Among the lines below, some may contain the string "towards". Say how many do, and give nothing besides the number.

=== Extracted information ===

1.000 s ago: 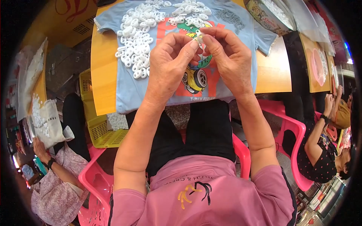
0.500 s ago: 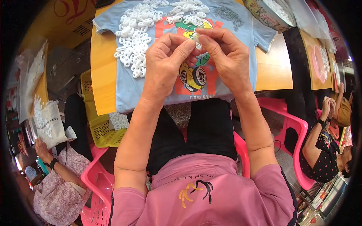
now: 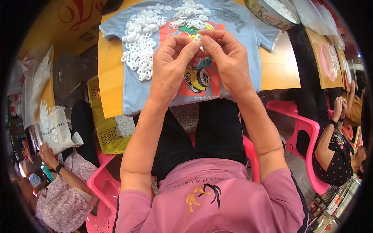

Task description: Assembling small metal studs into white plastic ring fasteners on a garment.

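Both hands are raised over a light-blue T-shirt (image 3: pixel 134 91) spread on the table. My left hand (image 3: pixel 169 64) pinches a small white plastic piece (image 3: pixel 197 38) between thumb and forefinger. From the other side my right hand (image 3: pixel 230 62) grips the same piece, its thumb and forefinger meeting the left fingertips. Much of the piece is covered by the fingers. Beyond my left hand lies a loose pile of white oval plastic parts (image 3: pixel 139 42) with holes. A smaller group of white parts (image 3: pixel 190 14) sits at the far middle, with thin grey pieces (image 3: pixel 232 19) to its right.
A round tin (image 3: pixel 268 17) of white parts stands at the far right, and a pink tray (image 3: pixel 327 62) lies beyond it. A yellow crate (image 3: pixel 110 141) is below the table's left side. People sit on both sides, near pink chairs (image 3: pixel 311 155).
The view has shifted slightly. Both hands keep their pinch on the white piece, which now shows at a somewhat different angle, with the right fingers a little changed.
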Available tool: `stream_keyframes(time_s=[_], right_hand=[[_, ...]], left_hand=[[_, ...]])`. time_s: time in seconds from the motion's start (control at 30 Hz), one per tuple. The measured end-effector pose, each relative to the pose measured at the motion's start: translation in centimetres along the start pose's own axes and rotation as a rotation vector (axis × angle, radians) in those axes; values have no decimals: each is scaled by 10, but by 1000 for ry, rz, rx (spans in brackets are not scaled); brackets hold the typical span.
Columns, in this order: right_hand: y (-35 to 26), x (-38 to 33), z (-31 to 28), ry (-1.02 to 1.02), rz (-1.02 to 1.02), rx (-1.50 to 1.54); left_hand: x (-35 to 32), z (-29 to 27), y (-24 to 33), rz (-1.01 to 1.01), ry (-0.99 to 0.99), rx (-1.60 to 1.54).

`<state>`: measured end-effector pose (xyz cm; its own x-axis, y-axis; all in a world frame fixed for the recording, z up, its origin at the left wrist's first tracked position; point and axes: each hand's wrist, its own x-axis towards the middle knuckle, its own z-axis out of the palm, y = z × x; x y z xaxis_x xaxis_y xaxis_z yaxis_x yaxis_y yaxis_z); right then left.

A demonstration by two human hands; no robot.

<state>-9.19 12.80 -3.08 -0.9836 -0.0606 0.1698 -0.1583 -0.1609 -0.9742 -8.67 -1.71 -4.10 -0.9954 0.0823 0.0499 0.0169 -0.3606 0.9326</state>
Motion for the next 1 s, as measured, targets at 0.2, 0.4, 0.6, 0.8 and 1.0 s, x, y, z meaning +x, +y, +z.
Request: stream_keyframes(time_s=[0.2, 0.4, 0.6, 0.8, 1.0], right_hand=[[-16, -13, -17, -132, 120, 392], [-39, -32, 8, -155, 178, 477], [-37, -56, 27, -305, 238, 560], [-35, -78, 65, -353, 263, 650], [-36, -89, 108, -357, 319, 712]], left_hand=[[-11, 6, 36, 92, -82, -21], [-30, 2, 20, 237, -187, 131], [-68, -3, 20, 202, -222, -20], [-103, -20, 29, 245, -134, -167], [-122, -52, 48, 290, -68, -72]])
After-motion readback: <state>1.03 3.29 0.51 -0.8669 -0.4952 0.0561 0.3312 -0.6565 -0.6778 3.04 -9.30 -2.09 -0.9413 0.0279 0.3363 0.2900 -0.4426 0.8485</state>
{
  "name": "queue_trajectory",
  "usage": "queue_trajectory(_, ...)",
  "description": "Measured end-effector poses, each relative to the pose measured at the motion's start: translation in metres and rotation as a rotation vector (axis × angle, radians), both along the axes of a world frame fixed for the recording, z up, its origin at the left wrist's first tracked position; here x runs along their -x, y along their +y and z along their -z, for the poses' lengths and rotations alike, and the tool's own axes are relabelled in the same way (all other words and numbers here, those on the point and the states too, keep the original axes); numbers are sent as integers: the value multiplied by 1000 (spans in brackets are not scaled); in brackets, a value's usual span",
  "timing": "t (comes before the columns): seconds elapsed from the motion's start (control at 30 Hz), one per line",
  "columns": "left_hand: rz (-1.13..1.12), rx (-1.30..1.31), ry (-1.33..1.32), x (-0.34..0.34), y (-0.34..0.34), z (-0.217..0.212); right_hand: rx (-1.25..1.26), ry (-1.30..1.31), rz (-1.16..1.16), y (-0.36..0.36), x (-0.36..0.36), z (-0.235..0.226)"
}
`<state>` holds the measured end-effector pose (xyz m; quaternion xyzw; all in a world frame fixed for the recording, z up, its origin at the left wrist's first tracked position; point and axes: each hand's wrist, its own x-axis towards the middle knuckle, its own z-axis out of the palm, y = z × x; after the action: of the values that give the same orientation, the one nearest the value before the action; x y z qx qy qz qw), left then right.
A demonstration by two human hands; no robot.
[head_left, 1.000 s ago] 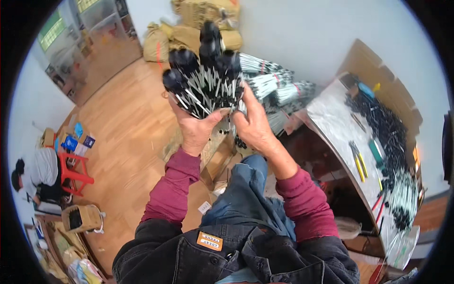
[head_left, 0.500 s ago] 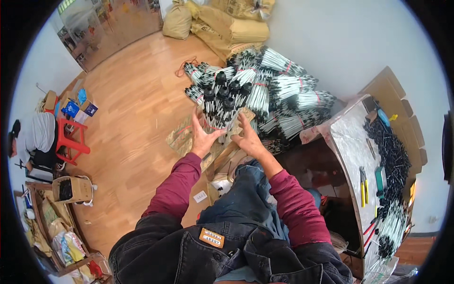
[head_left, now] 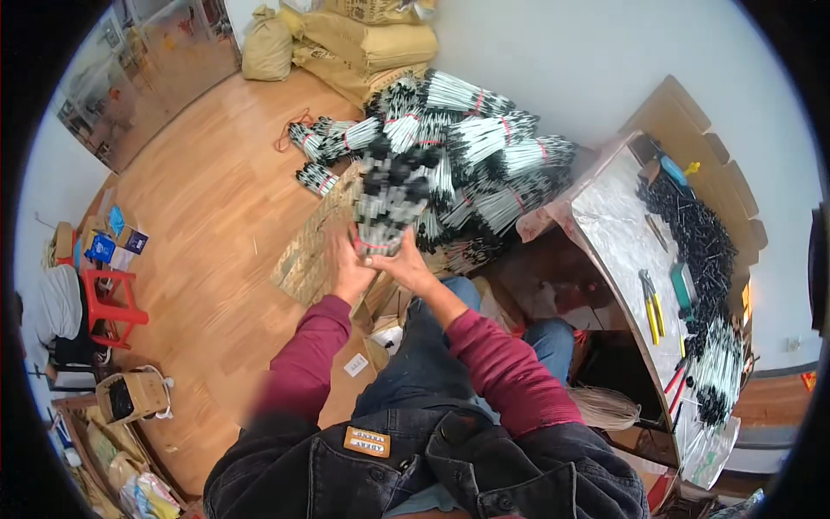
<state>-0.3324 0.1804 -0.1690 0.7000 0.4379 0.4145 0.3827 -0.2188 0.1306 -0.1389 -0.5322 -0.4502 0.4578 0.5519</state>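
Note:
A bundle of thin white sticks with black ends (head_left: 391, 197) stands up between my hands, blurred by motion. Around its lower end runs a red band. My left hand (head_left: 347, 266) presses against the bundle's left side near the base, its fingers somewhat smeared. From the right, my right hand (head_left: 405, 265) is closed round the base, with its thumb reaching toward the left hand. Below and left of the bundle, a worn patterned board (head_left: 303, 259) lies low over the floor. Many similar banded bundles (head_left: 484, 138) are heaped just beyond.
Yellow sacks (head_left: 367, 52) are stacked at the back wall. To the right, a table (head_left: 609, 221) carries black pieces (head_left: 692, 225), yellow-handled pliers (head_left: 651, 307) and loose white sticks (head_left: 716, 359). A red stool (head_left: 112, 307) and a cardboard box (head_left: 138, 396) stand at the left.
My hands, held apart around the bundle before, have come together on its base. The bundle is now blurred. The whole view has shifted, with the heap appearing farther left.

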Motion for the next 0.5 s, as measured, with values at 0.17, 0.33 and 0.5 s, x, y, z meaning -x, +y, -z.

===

Answer area: 2